В устланной листьями аркаде под сводами кустов у самой реки были веселые юнко, мои спутники зимы, которые вернулись со своих летних каникул на севере. Как я был рад поприветствовать их и принять их дома! Их ладные маленькие фигурки, живые движения, уверенный вид товарищества и веселые трели были для меня радостью. И тогда я не мог не задаться вопросом, не те ли это самые птицы, которых я встречал в начале лета на одной из зеленых гор Канады, где я провел день в восторженном наслаждении. В том же уединенном уголке, хоть и была осень, фиби навевала воспоминания о весне своим бодрым свистом; в то время как дальше по долине ее застенчивый родственник, лесной пиви, сладко жаловался, что приближается зима, чтобы изгнать его из приятных летних убежищ. Каждый звук, радостный или печальный, находил отклик в моем сердце, потому что Природа владела всеми моими мыслями без остатка.
Когда ум отвлечен печалями, от которых невозможно избавиться, мало толку в том, что щебетание каштановобокой и лазурной славок резкое и пронзительное; что зов черногорлой зеленой, черногорлой синей и миртовой славок несколько резковат; что мэрилендская желтогорлая славка выражает свою тревогу или неодобрение нотой, еще более низкой по шкале и довольно скрежещущей; что блэкберниева и пестрая славки покачиваются высоко на верхушках деревьев, словно презирая землю; что черногорлые славки и пищухи воздушными танцами кружатся в кустах или на нижних ветвях деревьев, подлетают доверчиво близко к вам, крошечный вопросительный знак, свисающий с каждой ресницы, спрашивают вас, чем вы занимаетесь, что делаете, когда вы дома, не из больницы ли вы только что пришли, что выглядите так бледно, и, решив, что вы в худшем случае безобидный мономан, продолжают свой игривый труд по ловле насекомых, по-видимому, не обращая внимания на ваше присутствие. Но когда ваше сердце весело и полно любви к природе, все эти простые факты, доказывающие большое разнообразие темпераментов обитателей птичьего края, являются для вас источником радости; вы замечаете их, радуетесь им, хотя едва ли знаете почему.

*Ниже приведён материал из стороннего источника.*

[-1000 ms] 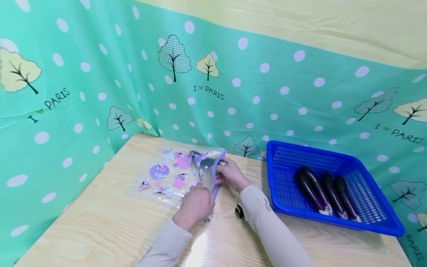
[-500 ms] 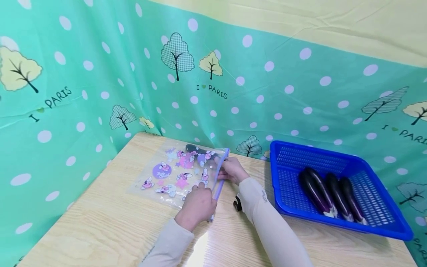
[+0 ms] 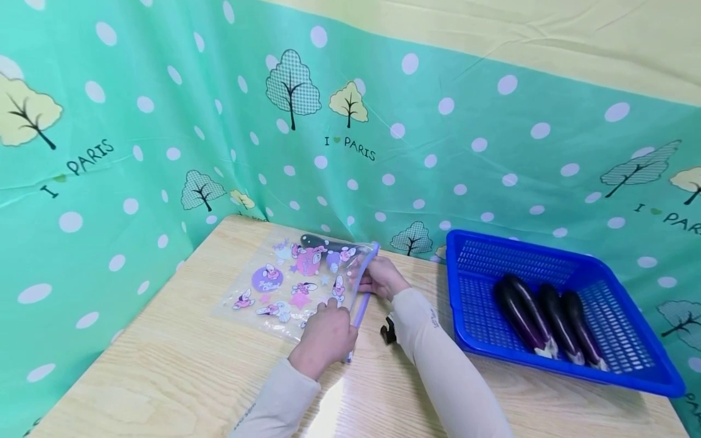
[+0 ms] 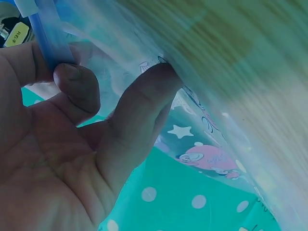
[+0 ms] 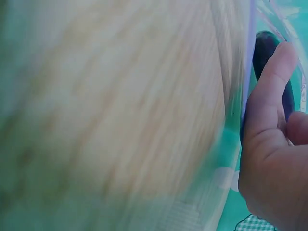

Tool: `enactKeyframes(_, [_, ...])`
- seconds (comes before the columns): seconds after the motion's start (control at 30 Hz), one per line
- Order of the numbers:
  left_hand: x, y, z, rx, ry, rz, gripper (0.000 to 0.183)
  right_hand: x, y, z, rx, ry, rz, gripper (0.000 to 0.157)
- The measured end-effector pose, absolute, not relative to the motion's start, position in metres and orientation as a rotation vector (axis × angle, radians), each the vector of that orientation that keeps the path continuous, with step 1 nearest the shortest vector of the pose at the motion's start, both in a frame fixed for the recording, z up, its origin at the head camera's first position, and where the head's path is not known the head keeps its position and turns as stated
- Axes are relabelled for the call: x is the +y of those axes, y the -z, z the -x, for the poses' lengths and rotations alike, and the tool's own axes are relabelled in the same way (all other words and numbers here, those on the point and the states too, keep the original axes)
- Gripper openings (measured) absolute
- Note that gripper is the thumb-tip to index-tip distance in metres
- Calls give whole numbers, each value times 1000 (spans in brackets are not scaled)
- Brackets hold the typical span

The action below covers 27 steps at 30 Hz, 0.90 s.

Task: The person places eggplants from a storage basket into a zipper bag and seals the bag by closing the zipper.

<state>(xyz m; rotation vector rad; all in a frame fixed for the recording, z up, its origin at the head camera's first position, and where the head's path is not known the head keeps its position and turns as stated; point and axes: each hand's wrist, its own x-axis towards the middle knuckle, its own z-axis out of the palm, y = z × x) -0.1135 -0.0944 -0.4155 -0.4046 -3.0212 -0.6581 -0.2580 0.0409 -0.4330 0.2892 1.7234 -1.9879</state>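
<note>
A clear zip bag [image 3: 314, 286] printed with pink and purple cartoon figures lies on the table, its purple-edged mouth [image 3: 361, 307] facing right. Inside it, along the far side, one dark eggplant [image 3: 331, 245] shows through the plastic. My left hand [image 3: 325, 336] grips the near part of the bag's mouth; in the left wrist view, its fingers bend around the blue zip strip [image 4: 52, 36]. The fingers of my right hand [image 3: 383, 278] reach into the opening, loosely extended near the eggplant's right end. In the right wrist view, a finger overlaps the eggplant [image 5: 264, 50].
A blue plastic basket [image 3: 457, 316] stands to the right, with several eggplants [image 3: 555, 319] side by side in it. A small black object [image 3: 388, 331] shows beside my right wrist. The wooden table [image 3: 164, 347] meets a green dotted cloth [image 3: 263, 152] at the back and left.
The eggplant inside the bag has swung to lie along the far side, and my right fingers have come apart from it. The left hand keeps hold of the bag's mouth.
</note>
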Motion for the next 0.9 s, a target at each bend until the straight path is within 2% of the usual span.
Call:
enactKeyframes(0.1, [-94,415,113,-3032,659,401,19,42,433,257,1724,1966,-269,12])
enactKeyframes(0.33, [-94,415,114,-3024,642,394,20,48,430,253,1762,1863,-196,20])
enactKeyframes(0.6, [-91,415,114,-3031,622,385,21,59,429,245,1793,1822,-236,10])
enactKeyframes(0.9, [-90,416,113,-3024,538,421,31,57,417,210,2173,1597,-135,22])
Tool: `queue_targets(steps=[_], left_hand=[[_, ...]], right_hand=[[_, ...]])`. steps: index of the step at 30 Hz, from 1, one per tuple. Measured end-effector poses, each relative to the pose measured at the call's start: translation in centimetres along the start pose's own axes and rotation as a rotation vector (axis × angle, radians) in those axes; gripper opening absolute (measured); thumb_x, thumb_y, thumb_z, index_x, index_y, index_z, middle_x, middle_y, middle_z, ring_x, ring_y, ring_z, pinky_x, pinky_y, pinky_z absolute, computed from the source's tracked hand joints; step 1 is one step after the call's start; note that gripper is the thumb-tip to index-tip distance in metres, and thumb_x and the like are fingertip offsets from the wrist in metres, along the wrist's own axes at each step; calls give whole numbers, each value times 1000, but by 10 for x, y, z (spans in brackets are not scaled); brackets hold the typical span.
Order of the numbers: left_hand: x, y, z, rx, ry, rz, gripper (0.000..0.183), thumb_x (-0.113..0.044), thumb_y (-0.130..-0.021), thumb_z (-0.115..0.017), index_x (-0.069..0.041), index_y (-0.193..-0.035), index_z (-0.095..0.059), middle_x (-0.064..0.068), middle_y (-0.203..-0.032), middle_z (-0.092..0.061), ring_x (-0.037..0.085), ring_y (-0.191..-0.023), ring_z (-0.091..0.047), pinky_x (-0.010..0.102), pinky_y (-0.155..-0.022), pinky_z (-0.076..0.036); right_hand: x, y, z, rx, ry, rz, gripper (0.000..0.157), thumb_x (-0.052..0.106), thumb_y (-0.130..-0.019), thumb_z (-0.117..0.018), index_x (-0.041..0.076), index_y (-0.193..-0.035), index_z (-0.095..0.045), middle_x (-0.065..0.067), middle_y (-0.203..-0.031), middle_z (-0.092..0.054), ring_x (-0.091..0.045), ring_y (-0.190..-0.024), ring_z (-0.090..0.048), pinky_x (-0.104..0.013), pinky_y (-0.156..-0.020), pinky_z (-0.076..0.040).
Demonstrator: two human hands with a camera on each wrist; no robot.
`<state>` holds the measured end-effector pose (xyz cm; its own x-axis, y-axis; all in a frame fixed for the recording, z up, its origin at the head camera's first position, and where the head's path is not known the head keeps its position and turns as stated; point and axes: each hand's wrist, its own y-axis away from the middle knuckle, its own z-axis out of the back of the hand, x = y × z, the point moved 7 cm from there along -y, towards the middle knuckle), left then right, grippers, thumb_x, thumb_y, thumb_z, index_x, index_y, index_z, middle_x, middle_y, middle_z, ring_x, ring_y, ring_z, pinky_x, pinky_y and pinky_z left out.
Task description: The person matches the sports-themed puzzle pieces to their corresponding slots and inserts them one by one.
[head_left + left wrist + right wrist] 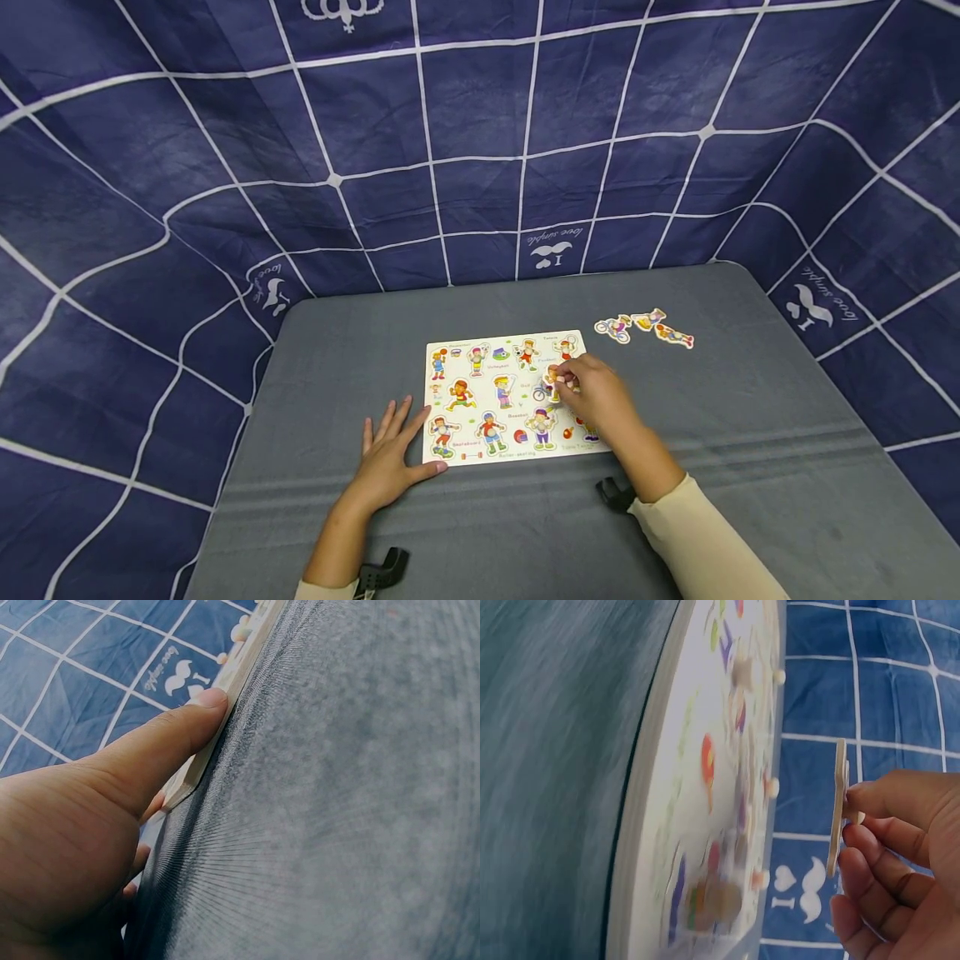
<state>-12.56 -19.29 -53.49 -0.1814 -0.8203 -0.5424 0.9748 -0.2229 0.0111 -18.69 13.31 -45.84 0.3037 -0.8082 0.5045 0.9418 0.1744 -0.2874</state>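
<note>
Piece [838,806]: pinched in my right hand [600,396], above the board [482,400]
Left hand [384,467]: fingers apart, touching the board's edge
Loose pieces [648,320]: three, near the board

Your right hand [598,398] hides part of the board [481,403] at three o'clock.
In your right-wrist view, a six o'clock knob [720,901] blurs.

From above, the head view faces down; close wrist views share the board [482,407].
</note>
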Motion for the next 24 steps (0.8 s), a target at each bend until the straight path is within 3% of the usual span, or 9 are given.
queue_targets(steps=[7, 14, 20, 24], left_hand=[[-1, -1, 0, 9, 3, 8, 99, -59, -75, -82, -26, -158, -39, 15, -169, -21, 43, -157, -10, 70, -120, 5], [0, -2, -1, 33, 4, 25, 99, -59, -76, -81, -28, -159, -37, 13, -170, -18, 42, -158, -7, 69, -121, 7], [3, -1, -4, 81, 6, 52, 102, -63, -76, -79, -31, -160, -31, 9, -172, -12, 39, -159, -1, 67, -122, 11], [3, -1, -3, 76, 1, 53, 102, -63, -76, -79, -31, -160, -32, 10, -172, -13, 39, -159, -2, 68, -121, 10]], right_hand=[[18, -6, -11, -2, -6, 35, 10, 11, -83, -77, 11, -93, -76, 0, -84, -66, -15, -75, -61, -36, -69, -49], [36, -11, -32, 97, -25, 3, 8, 14, -87, -77, 13, -95, -75, 2, -84, -63, -12, -76, -58, -32, -73, -49], [51, -16, -51, 137, -7, 10, 11, 17, -89, -77, 15, -100, -76, 4, -88, -65, -11, -81, -58, -33, -77, -49], [58, -18, -64, 159, 2, 25, 11, 18, -90, -76, 16, -101, -76, 5, -88, -64, -8, -80, -56, -30, -76, -49]])
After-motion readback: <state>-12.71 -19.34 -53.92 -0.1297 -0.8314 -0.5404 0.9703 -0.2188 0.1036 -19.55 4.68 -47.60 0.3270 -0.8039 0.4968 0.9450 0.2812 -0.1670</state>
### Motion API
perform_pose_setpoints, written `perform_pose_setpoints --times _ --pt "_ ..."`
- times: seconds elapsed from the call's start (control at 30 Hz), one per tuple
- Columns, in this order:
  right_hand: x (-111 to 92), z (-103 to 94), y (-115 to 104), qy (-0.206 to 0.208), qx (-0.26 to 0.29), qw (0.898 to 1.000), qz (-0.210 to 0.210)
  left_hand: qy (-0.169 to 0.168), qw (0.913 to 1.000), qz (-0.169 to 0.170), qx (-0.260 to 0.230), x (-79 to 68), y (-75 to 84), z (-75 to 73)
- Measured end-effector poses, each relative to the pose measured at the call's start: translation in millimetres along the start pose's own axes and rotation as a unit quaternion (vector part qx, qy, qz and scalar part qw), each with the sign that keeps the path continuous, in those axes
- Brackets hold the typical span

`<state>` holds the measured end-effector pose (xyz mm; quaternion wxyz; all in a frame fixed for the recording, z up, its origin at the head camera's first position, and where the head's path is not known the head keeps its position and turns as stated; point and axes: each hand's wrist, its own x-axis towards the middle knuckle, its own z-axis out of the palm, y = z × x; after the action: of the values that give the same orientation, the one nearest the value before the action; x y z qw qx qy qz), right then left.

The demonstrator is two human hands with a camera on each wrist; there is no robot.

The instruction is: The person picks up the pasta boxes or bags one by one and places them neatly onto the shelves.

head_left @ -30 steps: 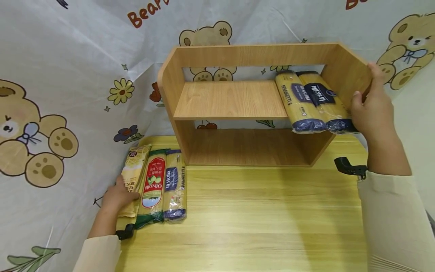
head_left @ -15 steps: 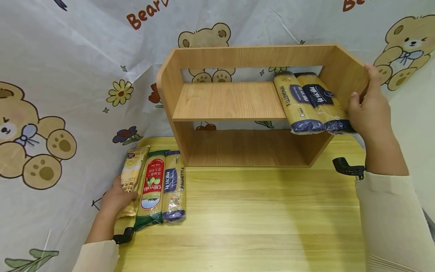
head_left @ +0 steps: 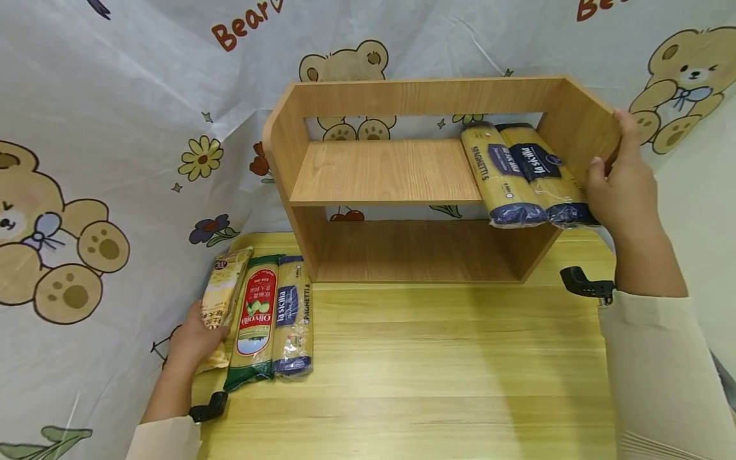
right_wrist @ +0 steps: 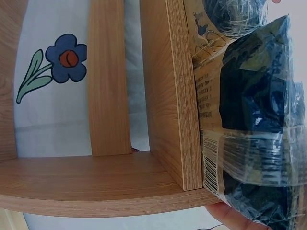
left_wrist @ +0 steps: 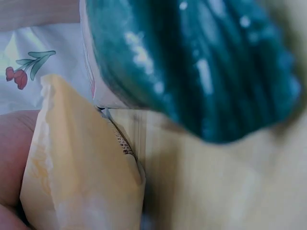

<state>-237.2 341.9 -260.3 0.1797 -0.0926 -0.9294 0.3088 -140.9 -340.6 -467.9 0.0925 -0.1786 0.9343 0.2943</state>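
In the head view my left hand [head_left: 196,340] grips a pale yellow pasta packet [head_left: 225,281] lying at the far left, thumb on its right side. The packet's end [left_wrist: 86,163] fills the lower left of the left wrist view, with part of the hand beside it. To its right lie a green-and-red Olivoila pasta packet [head_left: 257,319] and a purple-ended spaghetti packet [head_left: 294,326]. My right hand [head_left: 629,185] holds the right side panel of a two-tier wooden shelf [head_left: 385,172], fingers hidden behind it. Two spaghetti packets [head_left: 503,172] [head_left: 543,172] lie on the upper tier near that hand.
The shelf stands at the back of a light wooden table [head_left: 414,364]. Behind and left hangs a white cloth [head_left: 144,76] printed with bears and flowers. The lower tier [head_left: 411,252] sits below the packets, whose ends jut past the upper tier's front edge.
The whole head view has shifted slightly. My left hand stays on the yellow packet, and my right hand keeps its hold on the side panel. The packets show no clear movement.
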Motion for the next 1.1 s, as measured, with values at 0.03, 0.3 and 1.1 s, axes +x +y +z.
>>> perform_pose_setpoints --times 0.03,0.3,1.1 --pt "-0.1 0.1 -0.3 0.000 0.000 1.000 0.000 0.000 1.0000 0.000 -0.001 -0.8 -0.3 0.5" --pt "-0.5 0.8 -1.2 -0.001 -0.003 1.000 0.002 -0.004 0.9999 0.001 -0.011 -5.7 -6.6 3.4" --pt "-0.1 0.8 -0.6 -0.001 0.000 1.000 0.004 0.040 0.9986 0.026 -0.025 -29.7 7.6 -3.6"
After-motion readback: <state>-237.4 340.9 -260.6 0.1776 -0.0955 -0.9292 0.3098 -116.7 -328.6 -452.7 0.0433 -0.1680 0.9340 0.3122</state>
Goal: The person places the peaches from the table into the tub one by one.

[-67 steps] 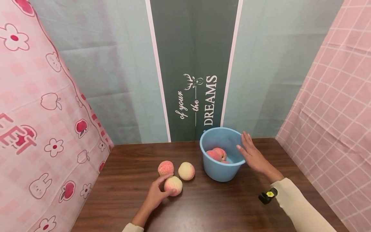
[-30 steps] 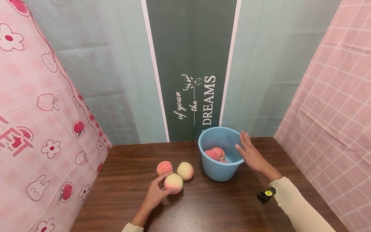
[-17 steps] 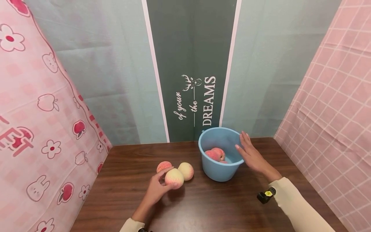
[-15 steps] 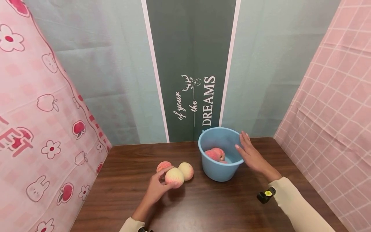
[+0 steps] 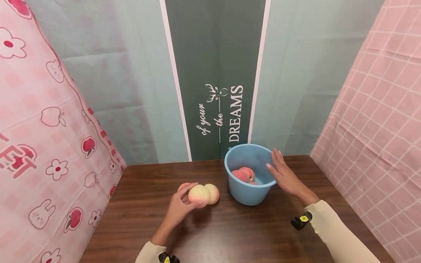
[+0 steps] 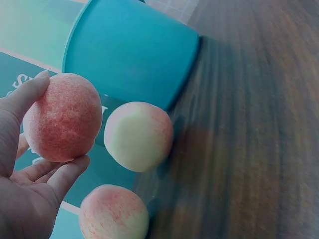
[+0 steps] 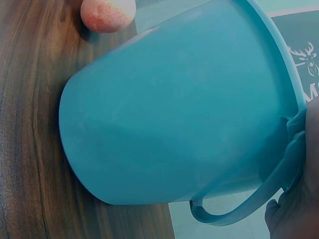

В тихом уединенном месте сразу за крутым железнодорожным полотном черногорлые зеленые славки были очень многочисленны и необычайно игривы. Было странно, как они могли носиться в терновых кустах, не насаживаясь на ужасные шипы. Один малыш выпорхнул из дерева за мотыльком, который упал на заборный столб неподалеку. Почему эта щеголеватая птица вела себя так странно? Он танцевал на вершине столба, пытался что-то подобрать, но все его усилия были тщетны; затем он, подобно поползню, промчался вокруг столба на несколько дюймов ниже верхушки, издавая свой резкий маленький щебет. Наконец я подошел, решив разгадать загадку. Вот и решение: мотылек забился в глубокую дыру в столбе, так что птица не могла до него добраться. Тонкой палочкой я вытащил его из укрытия и положил на вершину столба; но вернулась ли птица и воспользовалась ли моей благонамеренной помощью, я не знаю. Прося прощения у бедного мотылька, я чувствовал себя счастливым, подружившись с очаровательной феей-птицей. С радостью, пульсирующей в каждом тельце, мне не подобало ставить под сомнение экономию Природы, делающую жертву одной жизни необходимой для поддержания другой.